In this exercise, reproduce all the entries that follow exactly.

════════

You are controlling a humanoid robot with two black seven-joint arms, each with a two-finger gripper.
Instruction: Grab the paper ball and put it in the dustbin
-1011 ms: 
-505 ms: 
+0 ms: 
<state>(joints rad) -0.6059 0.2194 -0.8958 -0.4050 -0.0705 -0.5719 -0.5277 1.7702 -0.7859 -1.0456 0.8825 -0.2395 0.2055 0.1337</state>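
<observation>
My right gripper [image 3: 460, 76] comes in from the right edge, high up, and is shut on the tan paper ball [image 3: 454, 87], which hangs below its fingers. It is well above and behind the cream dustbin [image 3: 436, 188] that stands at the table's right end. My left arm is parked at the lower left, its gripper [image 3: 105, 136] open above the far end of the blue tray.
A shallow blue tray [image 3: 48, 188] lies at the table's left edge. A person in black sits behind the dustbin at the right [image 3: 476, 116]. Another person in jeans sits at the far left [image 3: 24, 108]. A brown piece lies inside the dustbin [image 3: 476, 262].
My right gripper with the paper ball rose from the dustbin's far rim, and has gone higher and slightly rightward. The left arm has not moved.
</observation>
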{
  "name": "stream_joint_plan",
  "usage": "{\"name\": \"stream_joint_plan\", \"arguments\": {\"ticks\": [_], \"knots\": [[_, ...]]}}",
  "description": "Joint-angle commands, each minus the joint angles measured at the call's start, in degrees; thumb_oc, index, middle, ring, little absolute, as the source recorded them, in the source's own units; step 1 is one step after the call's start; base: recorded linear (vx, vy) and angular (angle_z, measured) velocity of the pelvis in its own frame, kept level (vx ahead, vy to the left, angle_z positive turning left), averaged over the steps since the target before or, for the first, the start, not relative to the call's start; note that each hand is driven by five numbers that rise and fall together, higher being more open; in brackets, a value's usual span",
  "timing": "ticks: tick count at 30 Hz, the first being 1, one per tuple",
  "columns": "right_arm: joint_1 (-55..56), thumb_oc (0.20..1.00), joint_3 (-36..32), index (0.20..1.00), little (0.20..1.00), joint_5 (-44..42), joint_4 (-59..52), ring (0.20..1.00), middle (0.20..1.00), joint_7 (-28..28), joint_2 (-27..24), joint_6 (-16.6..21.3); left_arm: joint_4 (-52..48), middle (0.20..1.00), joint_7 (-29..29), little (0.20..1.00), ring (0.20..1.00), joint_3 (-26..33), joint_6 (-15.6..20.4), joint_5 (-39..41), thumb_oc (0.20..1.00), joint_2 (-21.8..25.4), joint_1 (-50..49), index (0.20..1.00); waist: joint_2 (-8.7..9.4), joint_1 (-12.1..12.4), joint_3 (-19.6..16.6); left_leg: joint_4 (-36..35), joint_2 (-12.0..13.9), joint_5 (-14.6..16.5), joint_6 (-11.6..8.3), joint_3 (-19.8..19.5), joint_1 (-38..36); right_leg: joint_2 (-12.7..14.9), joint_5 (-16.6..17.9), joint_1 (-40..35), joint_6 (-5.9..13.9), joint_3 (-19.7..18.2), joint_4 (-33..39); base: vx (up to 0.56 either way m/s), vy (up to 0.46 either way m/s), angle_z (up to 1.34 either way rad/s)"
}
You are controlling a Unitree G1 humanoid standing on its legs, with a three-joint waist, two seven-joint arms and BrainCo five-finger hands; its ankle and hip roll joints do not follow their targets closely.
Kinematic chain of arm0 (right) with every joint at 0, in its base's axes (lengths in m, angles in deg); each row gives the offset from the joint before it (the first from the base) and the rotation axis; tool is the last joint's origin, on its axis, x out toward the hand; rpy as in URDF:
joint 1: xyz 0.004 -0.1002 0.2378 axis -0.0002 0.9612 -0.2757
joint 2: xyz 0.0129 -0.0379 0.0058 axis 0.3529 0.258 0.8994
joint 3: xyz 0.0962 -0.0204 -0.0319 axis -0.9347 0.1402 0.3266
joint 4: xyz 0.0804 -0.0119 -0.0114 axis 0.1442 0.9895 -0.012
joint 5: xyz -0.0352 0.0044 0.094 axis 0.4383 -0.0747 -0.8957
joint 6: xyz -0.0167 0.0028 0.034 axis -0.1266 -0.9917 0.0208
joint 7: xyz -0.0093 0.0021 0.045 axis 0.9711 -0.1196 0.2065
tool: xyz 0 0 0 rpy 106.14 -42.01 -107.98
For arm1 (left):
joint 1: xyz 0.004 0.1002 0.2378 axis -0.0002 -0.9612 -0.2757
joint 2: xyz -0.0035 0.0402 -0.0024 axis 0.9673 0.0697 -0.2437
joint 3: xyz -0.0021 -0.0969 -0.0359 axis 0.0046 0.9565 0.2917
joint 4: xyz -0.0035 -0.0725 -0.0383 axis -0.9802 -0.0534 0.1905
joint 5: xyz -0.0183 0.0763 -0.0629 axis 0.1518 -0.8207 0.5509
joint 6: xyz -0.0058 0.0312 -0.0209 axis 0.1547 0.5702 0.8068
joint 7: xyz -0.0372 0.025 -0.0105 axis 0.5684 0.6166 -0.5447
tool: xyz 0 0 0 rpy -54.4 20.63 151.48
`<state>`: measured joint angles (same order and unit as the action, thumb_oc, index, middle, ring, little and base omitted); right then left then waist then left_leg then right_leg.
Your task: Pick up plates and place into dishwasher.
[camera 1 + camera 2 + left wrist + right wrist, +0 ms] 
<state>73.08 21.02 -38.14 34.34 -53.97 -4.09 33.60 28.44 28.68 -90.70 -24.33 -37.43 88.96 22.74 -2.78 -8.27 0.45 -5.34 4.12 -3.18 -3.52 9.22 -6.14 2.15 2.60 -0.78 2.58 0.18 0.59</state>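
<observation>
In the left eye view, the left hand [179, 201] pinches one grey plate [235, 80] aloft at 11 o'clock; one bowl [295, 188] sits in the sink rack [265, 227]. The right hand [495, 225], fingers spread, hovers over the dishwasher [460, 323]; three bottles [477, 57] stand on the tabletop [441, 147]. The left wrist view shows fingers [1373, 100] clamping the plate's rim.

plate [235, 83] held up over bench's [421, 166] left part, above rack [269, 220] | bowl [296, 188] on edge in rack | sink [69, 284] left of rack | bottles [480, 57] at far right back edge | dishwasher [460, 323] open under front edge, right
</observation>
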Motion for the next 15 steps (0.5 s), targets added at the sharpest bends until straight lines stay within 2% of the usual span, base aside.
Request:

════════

Response ::
You are controlling a humanoid robot with two black seven-joint arms, each with a two-finger gripper.
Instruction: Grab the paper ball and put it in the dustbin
-1011 ms: 
-505 ms: 
+0 ms: 
<state>(joints rad) -0.6059 0.2194 -0.8958 -0.4050 -0.0705 -0.5719 -0.5277 1.7702 -0.7859 -1.0456 0.8825 -0.2395 0.2055 0.1337</state>
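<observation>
My right gripper [image 3: 460, 76] comes in from the right edge, high up, and is shut on the tan paper ball [image 3: 454, 87], which hangs below its fingers. It is well above and behind the cream dustbin [image 3: 436, 188] that stands at the table's right end. My left arm is parked at the lower left, its gripper [image 3: 105, 136] open above the far end of the blue tray.
A shallow blue tray [image 3: 48, 188] lies at the table's left edge. A person in black sits behind the dustbin at the right [image 3: 476, 116]. Another person in jeans sits at the far left [image 3: 24, 108]. A brown piece lies inside the dustbin [image 3: 476, 262].
My right gripper with the paper ball rose from the dustbin's far rim, and has gone higher and slightly rightward. The left arm has not moved.
</observation>
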{
  "name": "stream_joint_plan",
  "usage": "{\"name\": \"stream_joint_plan\", \"arguments\": {\"ticks\": [_], \"knots\": [[_, ...]]}}",
  "description": "Joint-angle commands, each minus the joint angles measured at the call's start, in degrees; thumb_oc, index, middle, ring, little absolute, as the source recorded them, in the source's own units; step 1 is one step after the call's start; base: recorded linear (vx, vy) and angular (angle_z, measured) velocity of the pelvis in its own frame, kept level (vx ahead, vy to the left, angle_z positive turning left), averaged over the steps since the target before or, for the first, the start, not relative to the call's start; note that each hand is driven by five numbers that rise and fall together, higher being more open; in brackets, a value's usual span",
  "timing": "ticks: tick count at 30 Hz, the first being 1, one per tuple",
  "columns": "right_arm: joint_1 (-55..56), thumb_oc (0.20..1.00), joint_3 (-36..32), index (0.20..1.00), little (0.20..1.00), joint_5 (-44..42), joint_4 (-59..52), ring (0.20..1.00), middle (0.20..1.00), joint_7 (-28..28), joint_2 (-27..24), joint_6 (-16.6..21.3); left_arm: joint_4 (-52..48), middle (0.20..1.00), joint_7 (-29..29), little (0.20..1.00), ring (0.20..1.00), joint_3 (-26..33), joint_6 (-15.6..20.4), joint_5 (-39..41), thumb_oc (0.20..1.00), joint_2 (-21.8..25.4), joint_1 (-50..49), index (0.20..1.00); waist: joint_2 (-8.7..9.4), joint_1 (-12.1..12.4), joint_3 (-19.6..16.6); left_leg: joint_4 (-36..35), joint_2 (-12.0..13.9), joint_5 (-14.6..16.5), joint_6 (-11.6..8.3), joint_3 (-19.8..19.5), joint_1 (-38..36); right_leg: joint_2 (-12.7..14.9), joint_5 (-16.6..17.9), joint_1 (-40..35), joint_6 (-5.9..13.9), joint_3 (-19.7..18.2), joint_4 (-33..39); base: vx (up to 0.56 either way m/s), vy (up to 0.46 either way m/s), angle_z (up to 1.34 either way rad/s)"
}
You are controlling a Unitree G1 humanoid standing on its legs, with a three-joint waist, two seven-joint arms and BrainCo five-finger hands; its ankle and hip roll joints do not follow their targets closely.
Kinematic chain of arm0 (right) with every joint at 0, in its base's axes (lengths in m, angles in deg); each row gives the offset from the joint before it (the first from the base) and the rotation axis; tool is the last joint's origin, on its axis, x out toward the hand; rpy as in URDF:
joint 1: xyz 0.004 -0.1002 0.2378 axis -0.0002 0.9612 -0.2757
joint 2: xyz 0.0129 -0.0379 0.0058 axis 0.3529 0.258 0.8994
joint 3: xyz 0.0962 -0.0204 -0.0319 axis -0.9347 0.1402 0.3266
joint 4: xyz 0.0804 -0.0119 -0.0114 axis 0.1442 0.9895 -0.012
joint 5: xyz -0.0352 0.0044 0.094 axis 0.4383 -0.0747 -0.8957
joint 6: xyz -0.0167 0.0028 0.034 axis -0.1266 -0.9917 0.0208
joint 7: xyz -0.0093 0.0021 0.045 axis 0.9711 -0.1196 0.2065
tool: xyz 0 0 0 rpy 106.14 -42.01 -107.98
For arm1 (left):
joint 1: xyz 0.004 0.1002 0.2378 axis -0.0002 -0.9612 -0.2757
joint 2: xyz -0.0035 0.0402 -0.0024 axis 0.9673 0.0697 -0.2437
joint 3: xyz -0.0021 -0.0969 -0.0359 axis 0.0046 0.9565 0.2917
joint 4: xyz -0.0035 -0.0725 -0.0383 axis -0.9802 -0.0534 0.1905
joint 5: xyz -0.0183 0.0763 -0.0629 axis 0.1518 -0.8207 0.5509
joint 6: xyz -0.0058 0.0312 -0.0209 axis 0.1547 0.5702 0.8068
joint 7: xyz -0.0372 0.025 -0.0105 axis 0.5684 0.6166 -0.5447
tool: xyz 0 0 0 rpy -54.4 20.63 151.48
`<state>`: measured joint angles (same order and unit as the action, thumb_oc, index, middle, ring, little and base omitted); right then left then waist then left_leg then right_leg.
Your task: Pick up plates and place into dishwasher.
[camera 1 + camera 2 + left wrist + right wrist, +0 ms] 
<state>73.08 21.02 -38.14 34.34 -53.97 -4.09 33.60 28.44 28.68 -90.70 -24.33 -37.43 88.96 22.74 -2.78 -8.27 0.45 -5.34 4.12 -3.18 -3.52 9.22 -6.14 2.15 2.60 -0.78 2.58 0.18 0.59</state>
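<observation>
In the left eye view, the left hand [179, 201] pinches one grey plate [235, 80] aloft at 11 o'clock; one bowl [295, 188] sits in the sink rack [265, 227]. The right hand [495, 225], fingers spread, hovers over the dishwasher [460, 323]; three bottles [477, 57] stand on the tabletop [441, 147]. The left wrist view shows fingers [1373, 100] clamping the plate's rim.

plate [235, 83] held up over bench's [421, 166] left part, above rack [269, 220] | bowl [296, 188] on edge in rack | sink [69, 284] left of rack | bottles [480, 57] at far right back edge | dishwasher [460, 323] open under front edge, right
</observation>
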Motion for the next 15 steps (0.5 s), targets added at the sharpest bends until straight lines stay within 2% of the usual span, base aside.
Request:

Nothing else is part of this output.